**Saved data entries**
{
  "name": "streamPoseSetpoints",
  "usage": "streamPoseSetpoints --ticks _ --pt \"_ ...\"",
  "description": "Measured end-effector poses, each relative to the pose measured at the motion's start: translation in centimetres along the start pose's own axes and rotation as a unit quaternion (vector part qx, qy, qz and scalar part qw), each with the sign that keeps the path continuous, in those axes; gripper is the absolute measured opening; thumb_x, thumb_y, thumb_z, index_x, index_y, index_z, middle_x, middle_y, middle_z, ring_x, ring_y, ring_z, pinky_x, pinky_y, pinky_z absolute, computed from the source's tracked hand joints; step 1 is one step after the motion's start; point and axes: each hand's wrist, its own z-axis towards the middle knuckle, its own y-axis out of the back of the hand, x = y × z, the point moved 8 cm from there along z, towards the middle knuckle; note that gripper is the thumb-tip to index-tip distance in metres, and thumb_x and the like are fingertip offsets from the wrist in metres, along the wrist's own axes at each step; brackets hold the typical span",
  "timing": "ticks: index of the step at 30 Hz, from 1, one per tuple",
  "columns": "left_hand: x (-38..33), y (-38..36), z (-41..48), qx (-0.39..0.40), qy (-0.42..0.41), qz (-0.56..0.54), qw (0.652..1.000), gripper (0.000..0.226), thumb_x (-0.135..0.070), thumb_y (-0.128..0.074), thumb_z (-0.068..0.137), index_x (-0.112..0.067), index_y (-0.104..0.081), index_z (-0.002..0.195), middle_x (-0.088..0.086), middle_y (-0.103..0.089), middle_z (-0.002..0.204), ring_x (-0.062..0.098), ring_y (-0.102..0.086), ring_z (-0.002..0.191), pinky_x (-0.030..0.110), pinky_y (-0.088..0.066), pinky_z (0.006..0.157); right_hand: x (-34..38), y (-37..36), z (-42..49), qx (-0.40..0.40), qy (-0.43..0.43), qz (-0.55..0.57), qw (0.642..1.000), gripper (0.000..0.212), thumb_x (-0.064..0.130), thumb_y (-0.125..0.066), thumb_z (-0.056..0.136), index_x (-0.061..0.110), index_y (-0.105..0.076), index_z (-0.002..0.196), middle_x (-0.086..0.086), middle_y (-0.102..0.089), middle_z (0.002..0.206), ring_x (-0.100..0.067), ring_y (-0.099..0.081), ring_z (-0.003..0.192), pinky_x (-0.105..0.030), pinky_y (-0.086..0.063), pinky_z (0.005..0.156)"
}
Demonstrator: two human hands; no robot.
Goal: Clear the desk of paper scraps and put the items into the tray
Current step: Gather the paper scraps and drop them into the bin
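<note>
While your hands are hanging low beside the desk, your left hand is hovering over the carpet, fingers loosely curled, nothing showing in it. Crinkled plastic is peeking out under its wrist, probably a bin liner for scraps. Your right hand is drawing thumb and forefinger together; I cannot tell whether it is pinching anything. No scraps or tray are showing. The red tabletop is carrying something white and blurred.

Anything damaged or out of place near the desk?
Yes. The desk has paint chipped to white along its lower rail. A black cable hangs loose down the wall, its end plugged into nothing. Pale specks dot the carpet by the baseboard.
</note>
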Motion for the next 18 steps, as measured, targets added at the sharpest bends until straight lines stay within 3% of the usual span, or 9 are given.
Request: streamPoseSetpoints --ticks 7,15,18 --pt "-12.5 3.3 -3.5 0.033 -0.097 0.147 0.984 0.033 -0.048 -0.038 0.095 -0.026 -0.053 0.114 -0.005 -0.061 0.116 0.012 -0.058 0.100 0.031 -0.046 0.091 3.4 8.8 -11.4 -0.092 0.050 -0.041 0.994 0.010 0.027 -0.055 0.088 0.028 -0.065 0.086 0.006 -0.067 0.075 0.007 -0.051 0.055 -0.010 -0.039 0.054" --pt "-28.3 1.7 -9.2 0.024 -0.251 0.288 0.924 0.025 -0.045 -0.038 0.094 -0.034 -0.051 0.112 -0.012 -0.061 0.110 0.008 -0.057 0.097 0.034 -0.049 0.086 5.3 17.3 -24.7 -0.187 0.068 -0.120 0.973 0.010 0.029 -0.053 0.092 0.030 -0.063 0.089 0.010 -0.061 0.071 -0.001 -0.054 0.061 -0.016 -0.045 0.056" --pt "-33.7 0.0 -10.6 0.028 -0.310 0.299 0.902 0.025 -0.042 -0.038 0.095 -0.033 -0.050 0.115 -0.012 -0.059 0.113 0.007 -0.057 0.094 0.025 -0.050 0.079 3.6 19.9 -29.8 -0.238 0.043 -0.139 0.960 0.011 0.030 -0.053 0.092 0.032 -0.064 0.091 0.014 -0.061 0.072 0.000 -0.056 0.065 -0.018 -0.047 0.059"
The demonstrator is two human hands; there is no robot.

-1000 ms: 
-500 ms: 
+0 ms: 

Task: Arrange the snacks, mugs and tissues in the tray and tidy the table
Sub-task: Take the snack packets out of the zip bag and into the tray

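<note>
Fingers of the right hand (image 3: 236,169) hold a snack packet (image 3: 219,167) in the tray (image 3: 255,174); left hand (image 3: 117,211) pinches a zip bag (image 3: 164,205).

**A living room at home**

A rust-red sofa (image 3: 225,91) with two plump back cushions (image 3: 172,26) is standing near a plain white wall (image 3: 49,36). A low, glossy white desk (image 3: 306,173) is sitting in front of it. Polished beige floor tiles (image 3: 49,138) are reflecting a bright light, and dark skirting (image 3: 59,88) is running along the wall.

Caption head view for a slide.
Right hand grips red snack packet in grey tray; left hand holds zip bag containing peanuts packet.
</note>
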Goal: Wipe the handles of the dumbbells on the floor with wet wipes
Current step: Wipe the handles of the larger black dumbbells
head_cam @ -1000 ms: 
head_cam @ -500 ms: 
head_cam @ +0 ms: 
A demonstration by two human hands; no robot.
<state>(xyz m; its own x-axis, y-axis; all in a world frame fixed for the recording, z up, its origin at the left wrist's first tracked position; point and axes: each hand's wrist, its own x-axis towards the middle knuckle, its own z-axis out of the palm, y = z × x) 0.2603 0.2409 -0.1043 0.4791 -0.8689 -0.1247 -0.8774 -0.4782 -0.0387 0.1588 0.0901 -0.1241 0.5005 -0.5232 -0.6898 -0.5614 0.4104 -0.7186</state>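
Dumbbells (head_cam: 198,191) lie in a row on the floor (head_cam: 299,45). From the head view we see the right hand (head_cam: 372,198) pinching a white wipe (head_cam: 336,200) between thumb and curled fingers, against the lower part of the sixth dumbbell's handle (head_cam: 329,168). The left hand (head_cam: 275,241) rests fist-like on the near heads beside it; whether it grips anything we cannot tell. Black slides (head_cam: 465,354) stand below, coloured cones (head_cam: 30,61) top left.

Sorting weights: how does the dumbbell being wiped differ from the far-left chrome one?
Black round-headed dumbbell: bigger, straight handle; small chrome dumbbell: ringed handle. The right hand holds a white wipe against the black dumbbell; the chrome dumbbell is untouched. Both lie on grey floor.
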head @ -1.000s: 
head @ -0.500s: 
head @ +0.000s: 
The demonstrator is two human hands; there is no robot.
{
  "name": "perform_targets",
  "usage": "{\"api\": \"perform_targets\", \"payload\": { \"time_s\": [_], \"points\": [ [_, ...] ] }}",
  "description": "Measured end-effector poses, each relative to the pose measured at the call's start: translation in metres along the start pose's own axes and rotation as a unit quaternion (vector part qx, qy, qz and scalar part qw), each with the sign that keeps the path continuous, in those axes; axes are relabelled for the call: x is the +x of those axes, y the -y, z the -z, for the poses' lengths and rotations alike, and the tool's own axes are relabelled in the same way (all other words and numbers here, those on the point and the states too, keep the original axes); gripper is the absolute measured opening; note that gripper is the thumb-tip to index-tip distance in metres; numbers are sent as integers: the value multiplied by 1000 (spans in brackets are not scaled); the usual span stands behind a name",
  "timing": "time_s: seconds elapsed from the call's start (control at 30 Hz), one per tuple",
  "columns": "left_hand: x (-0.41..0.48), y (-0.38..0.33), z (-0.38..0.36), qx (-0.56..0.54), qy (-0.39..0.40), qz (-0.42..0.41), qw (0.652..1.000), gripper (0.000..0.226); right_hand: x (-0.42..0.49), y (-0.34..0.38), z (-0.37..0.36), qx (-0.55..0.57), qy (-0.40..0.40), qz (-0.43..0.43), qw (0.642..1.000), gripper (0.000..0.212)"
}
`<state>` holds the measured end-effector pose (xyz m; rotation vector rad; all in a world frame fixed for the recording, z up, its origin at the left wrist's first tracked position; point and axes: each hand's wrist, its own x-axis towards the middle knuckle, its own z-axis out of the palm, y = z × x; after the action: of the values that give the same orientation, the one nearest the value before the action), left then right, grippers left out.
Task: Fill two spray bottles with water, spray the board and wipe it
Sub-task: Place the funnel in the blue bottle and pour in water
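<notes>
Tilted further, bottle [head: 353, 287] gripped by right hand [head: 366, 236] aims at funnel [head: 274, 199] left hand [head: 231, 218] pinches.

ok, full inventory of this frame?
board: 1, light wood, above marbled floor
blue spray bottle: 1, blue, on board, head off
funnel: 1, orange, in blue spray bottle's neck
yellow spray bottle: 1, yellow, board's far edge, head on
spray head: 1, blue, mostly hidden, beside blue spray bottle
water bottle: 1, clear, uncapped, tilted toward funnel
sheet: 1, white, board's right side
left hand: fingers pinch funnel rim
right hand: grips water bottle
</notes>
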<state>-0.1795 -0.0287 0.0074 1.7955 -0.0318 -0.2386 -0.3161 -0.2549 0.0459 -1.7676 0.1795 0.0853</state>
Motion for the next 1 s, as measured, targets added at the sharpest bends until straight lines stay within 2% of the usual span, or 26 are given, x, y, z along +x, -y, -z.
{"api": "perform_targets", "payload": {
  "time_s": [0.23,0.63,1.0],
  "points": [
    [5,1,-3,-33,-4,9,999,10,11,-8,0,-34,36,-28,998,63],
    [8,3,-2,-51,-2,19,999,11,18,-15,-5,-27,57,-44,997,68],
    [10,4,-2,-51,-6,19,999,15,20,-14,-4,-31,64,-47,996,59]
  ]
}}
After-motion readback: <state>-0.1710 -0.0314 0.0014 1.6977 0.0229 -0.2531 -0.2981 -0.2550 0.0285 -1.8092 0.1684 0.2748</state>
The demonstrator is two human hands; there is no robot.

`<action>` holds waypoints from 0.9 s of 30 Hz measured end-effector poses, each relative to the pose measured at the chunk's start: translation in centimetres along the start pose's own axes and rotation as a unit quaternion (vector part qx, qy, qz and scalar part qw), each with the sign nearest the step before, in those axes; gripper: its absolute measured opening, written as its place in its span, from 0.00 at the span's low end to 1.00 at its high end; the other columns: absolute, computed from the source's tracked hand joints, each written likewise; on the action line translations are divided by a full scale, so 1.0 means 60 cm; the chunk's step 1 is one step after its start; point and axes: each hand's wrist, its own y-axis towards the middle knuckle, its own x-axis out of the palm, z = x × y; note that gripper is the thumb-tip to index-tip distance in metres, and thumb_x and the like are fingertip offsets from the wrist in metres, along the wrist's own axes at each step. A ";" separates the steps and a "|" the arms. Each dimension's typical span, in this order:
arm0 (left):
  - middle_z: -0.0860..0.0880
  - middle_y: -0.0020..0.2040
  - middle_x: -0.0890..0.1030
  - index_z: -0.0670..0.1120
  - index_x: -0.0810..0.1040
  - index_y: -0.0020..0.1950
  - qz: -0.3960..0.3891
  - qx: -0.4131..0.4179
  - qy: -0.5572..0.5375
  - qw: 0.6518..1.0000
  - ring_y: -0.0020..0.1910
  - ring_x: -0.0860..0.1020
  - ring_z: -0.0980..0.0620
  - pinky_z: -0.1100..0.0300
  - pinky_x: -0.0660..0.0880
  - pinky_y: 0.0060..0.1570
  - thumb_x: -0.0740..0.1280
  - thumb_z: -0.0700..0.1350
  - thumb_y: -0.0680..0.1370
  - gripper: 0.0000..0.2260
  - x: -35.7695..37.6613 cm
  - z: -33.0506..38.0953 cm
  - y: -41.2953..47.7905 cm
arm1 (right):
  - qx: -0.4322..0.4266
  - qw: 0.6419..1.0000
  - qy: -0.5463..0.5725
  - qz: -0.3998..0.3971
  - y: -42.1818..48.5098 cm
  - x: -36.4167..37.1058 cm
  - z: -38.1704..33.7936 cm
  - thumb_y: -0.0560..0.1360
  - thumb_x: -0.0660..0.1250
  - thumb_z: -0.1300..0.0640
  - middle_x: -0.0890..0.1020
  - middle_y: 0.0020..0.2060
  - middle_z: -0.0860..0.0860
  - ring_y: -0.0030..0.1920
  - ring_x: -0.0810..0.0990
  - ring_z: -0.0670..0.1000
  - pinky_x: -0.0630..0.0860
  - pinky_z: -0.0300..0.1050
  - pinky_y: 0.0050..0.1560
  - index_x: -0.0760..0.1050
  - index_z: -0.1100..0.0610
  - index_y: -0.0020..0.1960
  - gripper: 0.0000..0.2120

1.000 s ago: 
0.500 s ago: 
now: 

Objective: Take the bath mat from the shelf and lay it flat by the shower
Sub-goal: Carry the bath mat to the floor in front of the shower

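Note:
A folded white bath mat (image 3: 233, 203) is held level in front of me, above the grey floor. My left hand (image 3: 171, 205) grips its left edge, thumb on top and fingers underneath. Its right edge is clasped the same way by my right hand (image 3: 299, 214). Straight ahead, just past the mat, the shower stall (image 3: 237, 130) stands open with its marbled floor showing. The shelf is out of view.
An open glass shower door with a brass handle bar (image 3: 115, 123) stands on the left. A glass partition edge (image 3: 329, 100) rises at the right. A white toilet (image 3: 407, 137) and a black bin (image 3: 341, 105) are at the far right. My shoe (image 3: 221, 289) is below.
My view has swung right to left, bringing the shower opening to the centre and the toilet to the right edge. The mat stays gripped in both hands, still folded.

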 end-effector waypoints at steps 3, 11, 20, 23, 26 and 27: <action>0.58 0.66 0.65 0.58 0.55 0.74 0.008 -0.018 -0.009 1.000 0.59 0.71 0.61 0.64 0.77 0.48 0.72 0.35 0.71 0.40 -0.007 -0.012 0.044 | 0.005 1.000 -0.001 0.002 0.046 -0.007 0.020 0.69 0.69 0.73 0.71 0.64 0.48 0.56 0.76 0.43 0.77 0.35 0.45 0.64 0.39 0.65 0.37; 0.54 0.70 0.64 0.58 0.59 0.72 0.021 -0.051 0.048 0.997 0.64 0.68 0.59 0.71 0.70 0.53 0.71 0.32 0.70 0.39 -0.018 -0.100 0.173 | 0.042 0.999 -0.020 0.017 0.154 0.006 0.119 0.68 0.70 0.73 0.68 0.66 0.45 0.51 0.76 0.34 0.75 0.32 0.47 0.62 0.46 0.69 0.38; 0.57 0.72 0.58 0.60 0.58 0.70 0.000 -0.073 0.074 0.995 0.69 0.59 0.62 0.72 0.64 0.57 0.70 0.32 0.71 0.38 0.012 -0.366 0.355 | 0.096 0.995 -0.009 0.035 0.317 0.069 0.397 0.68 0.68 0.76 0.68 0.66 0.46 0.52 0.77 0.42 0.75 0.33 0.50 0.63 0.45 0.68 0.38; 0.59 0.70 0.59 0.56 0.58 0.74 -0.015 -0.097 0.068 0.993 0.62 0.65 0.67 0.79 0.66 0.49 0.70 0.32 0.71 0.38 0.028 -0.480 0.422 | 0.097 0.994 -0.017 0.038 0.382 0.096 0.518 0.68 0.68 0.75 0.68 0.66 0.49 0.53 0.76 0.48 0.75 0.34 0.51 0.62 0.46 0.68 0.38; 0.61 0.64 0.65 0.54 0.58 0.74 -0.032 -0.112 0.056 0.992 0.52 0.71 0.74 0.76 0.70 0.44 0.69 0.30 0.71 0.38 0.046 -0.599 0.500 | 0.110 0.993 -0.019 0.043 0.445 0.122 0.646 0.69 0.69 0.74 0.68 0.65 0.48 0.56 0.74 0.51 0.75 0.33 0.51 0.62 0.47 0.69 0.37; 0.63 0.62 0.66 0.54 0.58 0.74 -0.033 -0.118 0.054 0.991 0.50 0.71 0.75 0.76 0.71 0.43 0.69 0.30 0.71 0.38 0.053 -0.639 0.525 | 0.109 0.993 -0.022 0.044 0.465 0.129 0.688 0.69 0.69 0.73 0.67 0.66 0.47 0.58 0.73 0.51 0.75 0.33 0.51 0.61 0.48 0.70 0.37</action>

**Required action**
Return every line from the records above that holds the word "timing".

**Problem solution**
  "timing": "ticks: index of the step at 30 Hz, from 1, one per tuple",
  "timing": "time_s: seconds elapsed from the call's start (control at 30 Hz), one per tuple",

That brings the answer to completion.